As for the cost of his RV12 two seater, Penna initially hesitated: “Well, that depends on whether or not my wife is going to see this article.” A moment later, when told that she likely would, he nonetheless confessed that it would “range somewhere between $60,000 and $100,000 depending on the avionics and the options” that he selected from the company.

The tailgate portion of Maurizio Penna’s Van’s RV12 airplane is squeezed in between a tree and a garden patch of his Mason Terrace home. Photo by Lorne Abugov

The tailgate portion of Maurizio Penna’s Van’s RV12 airplane is squeezed in between a tree and a garden patch of his Mason Terrace home. Photo by Lorne Abugov

Both he and his wife are licensed pilots and currently fly out of the Smiths Falls airport, from where his under construction plane will also fly. Asked if the craft was guaranteed to be safe and airworthy, Penna did not hesitate: “You need to register a new airplane, kind of like a building permit for a house. And there’s a series of inspections, so inspectors from Transport Canada would come here – and they already have – to inspect work at different stages. And when it’s completed, they’re going to come back and give it a certificate of airworthiness,” he notes. “And then at that point, I become the test pilot. And I’ll have to do the first flight. I’m limited for the first 25 hours of flight, to flying within 25 miles of the airport. And after that, I can fly anywhere I want.”
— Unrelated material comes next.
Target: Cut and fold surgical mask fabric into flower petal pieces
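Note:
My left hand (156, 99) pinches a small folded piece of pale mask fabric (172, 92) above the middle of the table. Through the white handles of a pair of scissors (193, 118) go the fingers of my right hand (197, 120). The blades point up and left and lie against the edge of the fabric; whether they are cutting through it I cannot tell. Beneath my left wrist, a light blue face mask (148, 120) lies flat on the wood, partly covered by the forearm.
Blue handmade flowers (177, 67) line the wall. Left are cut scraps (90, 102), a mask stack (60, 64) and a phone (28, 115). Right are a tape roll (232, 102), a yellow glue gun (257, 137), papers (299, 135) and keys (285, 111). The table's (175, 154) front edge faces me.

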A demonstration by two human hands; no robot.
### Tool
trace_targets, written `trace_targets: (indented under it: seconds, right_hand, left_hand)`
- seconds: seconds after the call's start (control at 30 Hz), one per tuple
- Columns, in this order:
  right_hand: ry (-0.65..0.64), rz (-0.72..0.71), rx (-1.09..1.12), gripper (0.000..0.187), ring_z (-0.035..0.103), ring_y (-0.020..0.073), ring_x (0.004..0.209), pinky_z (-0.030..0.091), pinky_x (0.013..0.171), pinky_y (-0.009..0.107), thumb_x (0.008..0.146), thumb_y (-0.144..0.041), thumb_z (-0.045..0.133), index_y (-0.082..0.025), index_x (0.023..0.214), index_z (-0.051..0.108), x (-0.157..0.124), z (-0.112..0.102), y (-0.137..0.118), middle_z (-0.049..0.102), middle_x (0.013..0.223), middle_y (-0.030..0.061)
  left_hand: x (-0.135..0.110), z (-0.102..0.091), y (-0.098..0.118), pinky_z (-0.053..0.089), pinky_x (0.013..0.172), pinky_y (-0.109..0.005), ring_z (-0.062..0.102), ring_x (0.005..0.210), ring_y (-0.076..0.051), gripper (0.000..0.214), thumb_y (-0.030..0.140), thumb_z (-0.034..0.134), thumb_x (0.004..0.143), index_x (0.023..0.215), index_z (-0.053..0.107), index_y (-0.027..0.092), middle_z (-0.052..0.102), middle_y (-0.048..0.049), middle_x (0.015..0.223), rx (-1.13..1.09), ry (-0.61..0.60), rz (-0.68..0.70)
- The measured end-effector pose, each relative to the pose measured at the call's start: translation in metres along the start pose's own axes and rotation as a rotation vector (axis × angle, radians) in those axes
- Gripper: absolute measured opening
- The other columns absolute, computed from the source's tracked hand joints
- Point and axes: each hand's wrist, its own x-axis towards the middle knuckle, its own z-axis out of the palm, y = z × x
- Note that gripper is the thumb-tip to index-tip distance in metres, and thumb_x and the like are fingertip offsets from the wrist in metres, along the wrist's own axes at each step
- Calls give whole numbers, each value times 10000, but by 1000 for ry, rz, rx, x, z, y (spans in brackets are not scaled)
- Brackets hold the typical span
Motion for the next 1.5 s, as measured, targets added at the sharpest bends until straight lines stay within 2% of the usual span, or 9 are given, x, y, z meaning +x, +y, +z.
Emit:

The next obvious question – “So, where do you want to fly to first?” Expecting maybe Montreal or Toronto, the not-so-obvious answer was: “Oshkosh, Wisconsin. When I started building this plane,” Penna recalls, “I put up this sign in my garage that says Oshkosh 2025”

Huh?

Oshkosh, it turns out, is the site of EAA AirVenture Oshkosh, the largest annual gathering of aviation enthusiasts in the United States and the #1 rated airshow in the world. Who knew?

According to the website, “the show has over 10,000 aircraft in attendance with a little bit of everything represented, including warbirds, homebuilt aircraft, ultralights and vintage planes.” Before the pandemic, the airshow attracted 500,000 spectators annually.

“It’s the biggest convention in the world for home built aircraft. So, I’m giving myself about a year for all the testing and then I’m going to fly it to Oshkosh, about 6,000 miles. Because there are literally tens of thousands of small aircraft flying there, logistically, I’ll have to stop at some place along the way, meet up with about 50 or so other Van’s Aircraft owners, and we’ll all fly together into Oshkosh without causing any aircraft control tower issues.”

One of many drivers and pedestrians who were stopped in their tracks on a Saturday afternoon in September when Penna attached the wings of his plane to the fuselage on his driveway. Photo by Lorne Abugov

One of many drivers and pedestrians who were stopped in their tracks on a Saturday afternoon in September when Penna attached the wings of his plane to the fuselage on his driveway. Photo by Lorne Abugov

Penna may have company on the flight to Oshkosh. It turns out that there are approximately 20 other Van’s Aircraft currently flying in and around Ottawa, and three or four others under construction. “I know of several,” Penna says. “There are more than 1,000 of this specific model flying in total. Mine is something like 1,023.”

And if you want to be a passenger in Penna’s plane, occupying that second seat next to the pilot, you’ll have to weigh in at less than 250 pounds. “The weight of the plane, two passengers included, is limited to 1400 pounds. Of that, the two passengers can’t total more than 450 pounds.” For his part, Penna says he tips the scale at 200 pounds.

A nervous flyer, I squirm slightly and vow to eat larger portions, since I currently qualify.